The ASJV reiterated its stance that it had a right to terminate the contract after having been prevented from executing works on the project site, in the Eastern Cape, by “community unrest, protest action and threats of violence against its personnel”.
In court papers, the ASJV outlined civil commotion and unrest on the site from October 22, 2018, when it formally notified Sanral of force majeure.
As at January 14, 2019, the force majeure event had endured for a continuous 84-day period, at which point the ASJV was entitled to terminate the contract. The contract termination took effect February 6, 2019.
Sanral argued, however, that there was no force majeure and that the ASJV's termination, therefore, constituted a repudiation or abandonment of the contract.

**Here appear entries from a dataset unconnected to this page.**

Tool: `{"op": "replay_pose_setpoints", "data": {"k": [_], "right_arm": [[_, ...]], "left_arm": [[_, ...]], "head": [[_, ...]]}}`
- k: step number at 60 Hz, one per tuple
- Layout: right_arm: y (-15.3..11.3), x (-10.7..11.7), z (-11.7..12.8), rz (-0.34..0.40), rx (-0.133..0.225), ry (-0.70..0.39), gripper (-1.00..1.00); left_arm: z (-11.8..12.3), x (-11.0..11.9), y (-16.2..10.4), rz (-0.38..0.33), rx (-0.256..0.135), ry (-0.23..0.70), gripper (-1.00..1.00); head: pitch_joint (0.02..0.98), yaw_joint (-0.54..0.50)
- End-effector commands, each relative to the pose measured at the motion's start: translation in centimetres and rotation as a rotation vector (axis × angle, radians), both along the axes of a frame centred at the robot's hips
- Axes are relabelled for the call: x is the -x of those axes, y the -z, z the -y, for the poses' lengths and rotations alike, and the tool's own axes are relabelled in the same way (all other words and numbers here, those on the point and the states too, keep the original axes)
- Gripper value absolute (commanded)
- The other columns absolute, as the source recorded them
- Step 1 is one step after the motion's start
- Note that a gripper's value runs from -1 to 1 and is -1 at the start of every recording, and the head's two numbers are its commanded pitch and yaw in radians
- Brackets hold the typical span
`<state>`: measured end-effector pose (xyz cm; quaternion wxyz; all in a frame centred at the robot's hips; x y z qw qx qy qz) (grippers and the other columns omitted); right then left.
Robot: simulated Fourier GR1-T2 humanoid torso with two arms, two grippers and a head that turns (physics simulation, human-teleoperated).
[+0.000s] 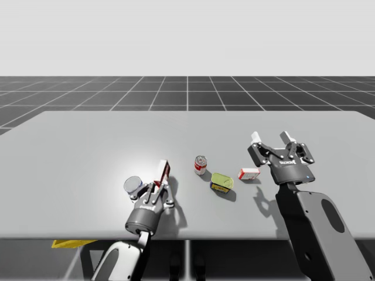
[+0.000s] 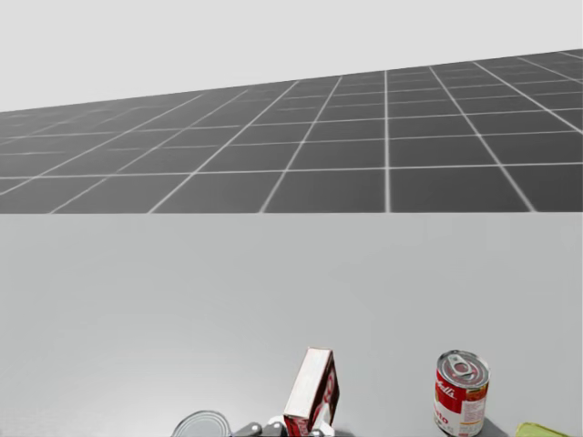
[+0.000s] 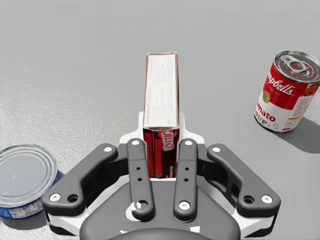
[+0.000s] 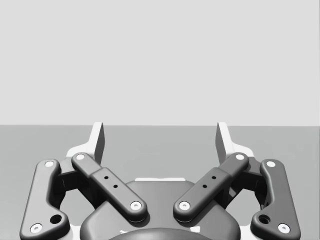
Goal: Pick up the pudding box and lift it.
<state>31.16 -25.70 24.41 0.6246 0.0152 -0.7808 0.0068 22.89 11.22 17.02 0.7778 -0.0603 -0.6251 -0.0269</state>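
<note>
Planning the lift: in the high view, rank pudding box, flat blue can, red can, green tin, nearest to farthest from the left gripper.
1. Pudding box: held by left gripper.
2. Flat blue can: close on its left.
3. Red can: to the right.
4. Green tin: farther right.

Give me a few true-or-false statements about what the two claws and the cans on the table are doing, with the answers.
1. My left gripper is shut on the pudding box. True.
2. My right gripper holds the red can. False: its fingers stand wide apart with nothing between them, and the red can is on the table.
3. The red can lies on its side. False: it stands upright, pull-tab lid on top.
4. A flat can with a blue label sits beside my left gripper. True.
</note>
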Motion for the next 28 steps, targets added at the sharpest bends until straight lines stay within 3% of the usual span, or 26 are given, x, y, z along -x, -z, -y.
{"op": "replay_pose_setpoints", "data": {"k": [1, 18, 28], "right_arm": [[0.0, 0.0, 0.1, 0.000, -0.003, 0.000, -1.00], [0.0, -0.1, 0.1, 0.007, -0.012, -0.002, -1.00], [0.0, -0.1, 0.2, -0.001, -0.015, -0.007, -1.00]], "left_arm": [[0.6, -0.3, -4.6, 0.101, -0.014, 0.105, 1.00], [-0.6, -0.8, -10.3, 0.258, -0.086, 0.093, 1.00], [-1.5, -1.5, -13.2, 0.370, -0.168, 0.062, 1.00]], "head": [[0.465, 0.22], [0.464, 0.23], [0.462, 0.23]]}}
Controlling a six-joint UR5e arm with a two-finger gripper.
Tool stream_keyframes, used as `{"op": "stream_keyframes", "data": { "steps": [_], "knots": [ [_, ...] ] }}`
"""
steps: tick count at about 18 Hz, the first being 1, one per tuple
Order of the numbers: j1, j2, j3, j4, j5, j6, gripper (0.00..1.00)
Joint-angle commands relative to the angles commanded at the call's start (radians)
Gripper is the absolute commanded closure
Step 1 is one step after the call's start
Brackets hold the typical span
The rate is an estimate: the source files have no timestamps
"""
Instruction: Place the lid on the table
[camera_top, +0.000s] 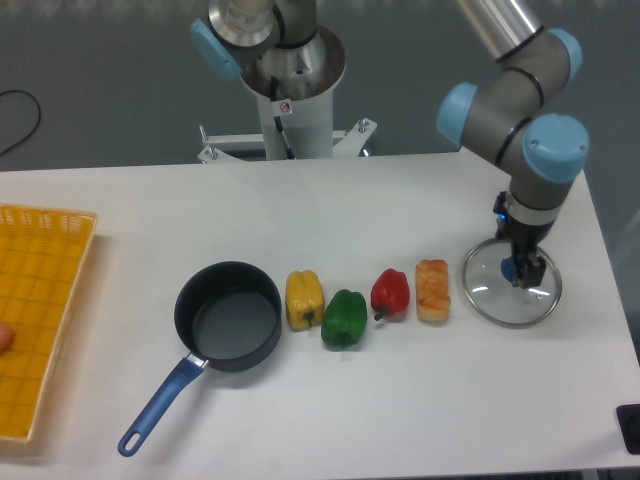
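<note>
The lid (500, 292) is round clear glass with a thin silver rim. It lies flat on the white table (400, 200) near the right edge, just right of the bread roll. Its small blue knob (509, 268) shows between my fingers. My gripper (526, 272) points straight down over the lid's centre, with its fingers closed on either side of the knob.
A dark blue saucepan (229, 315) with a long blue handle stands left of centre. A yellow pepper (304, 298), a green pepper (344, 318), a red pepper (390, 293) and a bread roll (432, 290) lie in a row. A yellow-orange mesh tray (40, 310) sits at the left edge.
</note>
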Motion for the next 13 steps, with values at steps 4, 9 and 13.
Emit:
{"op": "stream_keyframes", "data": {
  "steps": [4, 9, 13],
  "knots": [
    [-0.066, 0.028, 0.008, -0.032, 0.000, -0.123, 0.00],
    [-0.123, 0.055, 0.023, -0.086, 0.002, -0.232, 0.00],
    [-0.163, 0.061, 0.060, -0.140, 0.002, -0.304, 0.00]
  ]
}}
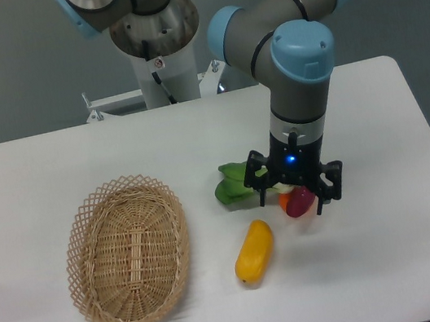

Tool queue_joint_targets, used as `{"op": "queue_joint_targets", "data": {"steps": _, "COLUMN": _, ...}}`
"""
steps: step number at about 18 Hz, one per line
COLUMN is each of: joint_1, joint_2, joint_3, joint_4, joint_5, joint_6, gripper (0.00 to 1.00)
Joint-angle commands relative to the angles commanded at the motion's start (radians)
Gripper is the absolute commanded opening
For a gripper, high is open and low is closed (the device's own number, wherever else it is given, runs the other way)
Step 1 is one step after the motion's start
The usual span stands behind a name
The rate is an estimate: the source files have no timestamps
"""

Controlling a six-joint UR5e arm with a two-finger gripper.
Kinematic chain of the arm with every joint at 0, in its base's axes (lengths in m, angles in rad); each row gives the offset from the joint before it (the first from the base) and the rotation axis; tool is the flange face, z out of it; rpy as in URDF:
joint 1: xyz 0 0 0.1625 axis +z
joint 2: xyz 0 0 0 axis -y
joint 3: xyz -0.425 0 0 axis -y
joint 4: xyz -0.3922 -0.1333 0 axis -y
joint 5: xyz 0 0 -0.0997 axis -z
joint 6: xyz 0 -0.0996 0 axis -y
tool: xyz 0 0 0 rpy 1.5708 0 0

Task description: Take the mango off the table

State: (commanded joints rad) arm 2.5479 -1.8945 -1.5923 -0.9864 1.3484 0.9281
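Observation:
The mango (253,252), a smooth yellow-orange oblong fruit, lies on the white table (381,265) just right of the basket. My gripper (291,203) points straight down a little above and to the right of it, fingers spread open and holding nothing. Between and beneath the fingers lies a dark red-purple item (299,201) with a small orange piece beside it. The mango is apart from the gripper and in full view.
An oval wicker basket (129,252) stands on the left half of the table. A green leafy vegetable (234,184) lies just left of the gripper, partly under it. The arm's base (156,47) rises at the table's far edge.

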Motion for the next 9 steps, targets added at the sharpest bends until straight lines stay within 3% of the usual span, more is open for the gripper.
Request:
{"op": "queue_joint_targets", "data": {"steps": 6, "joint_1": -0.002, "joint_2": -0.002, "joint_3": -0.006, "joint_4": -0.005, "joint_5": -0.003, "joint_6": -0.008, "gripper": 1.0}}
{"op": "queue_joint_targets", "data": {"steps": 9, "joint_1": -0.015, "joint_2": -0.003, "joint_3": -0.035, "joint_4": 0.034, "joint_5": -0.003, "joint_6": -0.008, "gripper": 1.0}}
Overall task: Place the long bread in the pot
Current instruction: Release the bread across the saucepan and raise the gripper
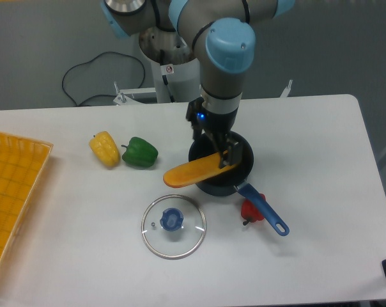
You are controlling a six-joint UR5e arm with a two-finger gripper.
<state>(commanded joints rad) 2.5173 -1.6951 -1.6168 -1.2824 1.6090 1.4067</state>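
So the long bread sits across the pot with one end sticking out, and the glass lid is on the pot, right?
Not quite. The camera view shows the glass lid lying on the table in front of the pot. The long bread does stick out.

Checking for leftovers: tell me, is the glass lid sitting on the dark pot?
No, the round glass lid with blue knob lies flat on the white table, apart from the dark blue-handled pot.

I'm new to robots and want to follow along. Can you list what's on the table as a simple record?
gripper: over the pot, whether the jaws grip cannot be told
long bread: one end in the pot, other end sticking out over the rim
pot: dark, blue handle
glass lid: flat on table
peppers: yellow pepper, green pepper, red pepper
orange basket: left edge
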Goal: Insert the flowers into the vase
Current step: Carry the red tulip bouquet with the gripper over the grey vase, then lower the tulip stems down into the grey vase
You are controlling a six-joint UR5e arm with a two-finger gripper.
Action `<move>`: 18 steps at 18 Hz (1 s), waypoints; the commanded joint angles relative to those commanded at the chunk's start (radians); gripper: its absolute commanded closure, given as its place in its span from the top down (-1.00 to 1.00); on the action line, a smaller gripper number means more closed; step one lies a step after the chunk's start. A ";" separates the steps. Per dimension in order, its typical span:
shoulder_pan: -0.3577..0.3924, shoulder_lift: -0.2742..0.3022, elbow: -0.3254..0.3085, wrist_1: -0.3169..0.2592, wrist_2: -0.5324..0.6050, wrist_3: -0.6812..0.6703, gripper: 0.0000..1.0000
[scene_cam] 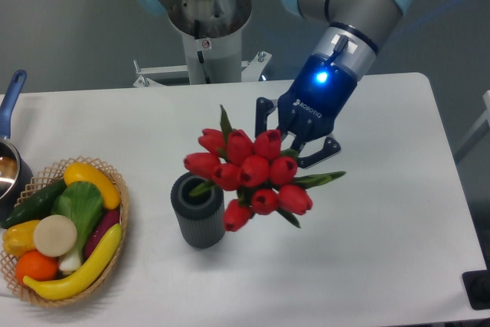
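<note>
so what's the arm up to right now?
The gripper holds the flowers, a bunch of red tulips with green leaves, above the table. The bunch's left edge overlaps the vase in the image, but the stems are hidden behind the blooms, so it cannot be told whether any are inside; the bunch sits mostly to the vase's right. The vase stands upright. A basket of vegetables and a blue-handled pot sit untouched at the left edge.

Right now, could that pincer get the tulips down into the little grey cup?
Probably yes. The pincer holds the tulips beside and partly over the cup; its opening looks empty, and nothing stands between. The stems are hidden, so alignment is uncertain.
</note>
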 joint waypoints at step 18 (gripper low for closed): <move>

Aveng said in its statement that, should a demand be made by Sanral, the ASJV would, if required, institute further proceedings to interdict payment of the bonds by the guarantor.
“Aveng has engaged with and has satisfied its financiers regarding the consequences of a call being made,” the company added, highlighting a Sanral concession that any potential call relating to the retention money guarantee be limited to a maximum of about R22.5-million.
The ASJV was comprehensively indemnified, Aveng added, for all losses resulting from any claim Sanral might make with regard to the performance security.
Sanral welcomed the High Court’s decision to dismiss the ASJV application, arguing that the judgment confirmed its position that the ASJV consortium was wrong to suspend construction of the Mtentu Bridge on the N2 Wild Coast Road.
Spokesperson Vusi Mona said Sanral would now exercise its legal rights as contained in the contract.
“ASJV’s action has placed the entire project in jeopardy. We acted in the best interest of the community, the region and the country when we opposed ASJV’s application and our position has now been vindicated by the judgment," Mona said.
The ASJV said it remained confident, however, that its entitlement and decision to terminate the contract would be vindicated by the facts.
"Today's order does not change or affect that and we do not expect the judgment to include any finding on the ASJV's right to terminate the Mtentu contract or, for that matter, express any view on the substance of the dispute between ASJV and Sanral," Aveng said.
To resolve the dispute over the contract, the ASJV had commenced formal dispute proceedings against Sanral.
“The Mtentu contract requires the dispute to be referred to adjudication followed by High Court proceedings if the matter is not finally determined at adjudication stage,” Aveng explained.